* Task requirements:
Your copy should start at the line with "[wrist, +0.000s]" and end at the line with "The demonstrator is" in the data below. Transcribe only those lines, exactly, pictures excluded.

* Task input:
---*---
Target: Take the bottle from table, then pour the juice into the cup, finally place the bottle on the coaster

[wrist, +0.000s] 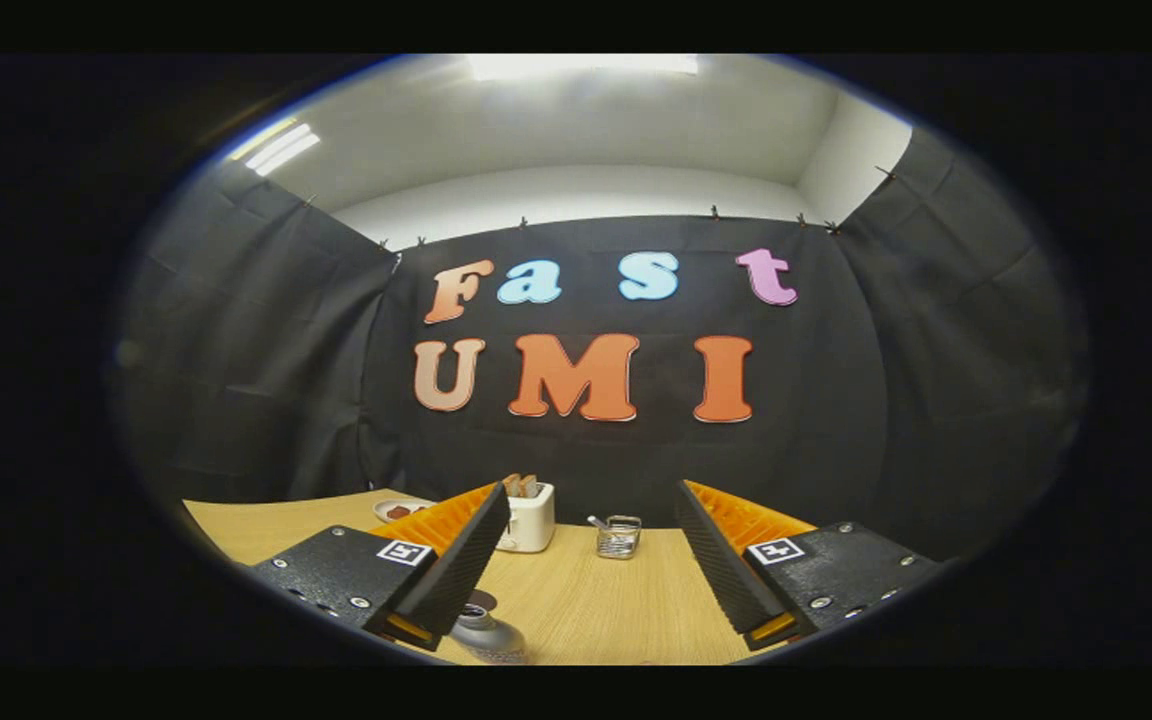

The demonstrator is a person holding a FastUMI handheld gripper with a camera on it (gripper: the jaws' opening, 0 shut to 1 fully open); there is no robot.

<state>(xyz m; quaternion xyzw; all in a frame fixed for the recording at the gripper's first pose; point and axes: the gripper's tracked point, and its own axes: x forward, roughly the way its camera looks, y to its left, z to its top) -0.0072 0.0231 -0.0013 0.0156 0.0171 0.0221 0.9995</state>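
gripper [591, 560]: fingers wide apart, holding nothing
bottle [488, 636]: upright, low and near, just inside the left finger

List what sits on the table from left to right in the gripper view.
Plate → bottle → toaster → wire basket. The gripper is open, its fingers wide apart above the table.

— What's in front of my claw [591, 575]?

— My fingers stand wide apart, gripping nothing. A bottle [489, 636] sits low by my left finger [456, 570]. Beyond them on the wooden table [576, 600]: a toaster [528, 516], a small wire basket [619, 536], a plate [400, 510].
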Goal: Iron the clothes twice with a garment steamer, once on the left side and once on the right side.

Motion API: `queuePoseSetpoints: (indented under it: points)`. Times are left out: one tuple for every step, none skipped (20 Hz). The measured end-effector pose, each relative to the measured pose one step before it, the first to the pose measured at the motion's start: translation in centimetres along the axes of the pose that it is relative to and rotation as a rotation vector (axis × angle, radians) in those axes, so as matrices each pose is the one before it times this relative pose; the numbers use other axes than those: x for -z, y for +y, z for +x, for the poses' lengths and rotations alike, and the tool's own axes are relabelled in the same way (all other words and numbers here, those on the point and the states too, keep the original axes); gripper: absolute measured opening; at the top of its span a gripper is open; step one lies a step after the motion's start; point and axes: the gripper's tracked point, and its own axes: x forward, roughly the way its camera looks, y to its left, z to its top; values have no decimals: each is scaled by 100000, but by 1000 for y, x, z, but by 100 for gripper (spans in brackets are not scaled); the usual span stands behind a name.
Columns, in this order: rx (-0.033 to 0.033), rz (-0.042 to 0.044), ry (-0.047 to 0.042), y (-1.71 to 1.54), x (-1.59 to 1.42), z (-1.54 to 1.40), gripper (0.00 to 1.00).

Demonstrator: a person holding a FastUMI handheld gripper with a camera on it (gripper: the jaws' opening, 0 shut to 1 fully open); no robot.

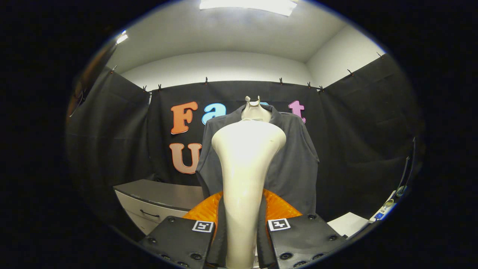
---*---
* Result below:
[wrist, +0.000s] 

The demonstrator is a person holding a FastUMI handheld gripper with a camera on it (gripper: the jaws' opening, 0 shut to 1 fully open); there is no robot.

With that, the answer is complete.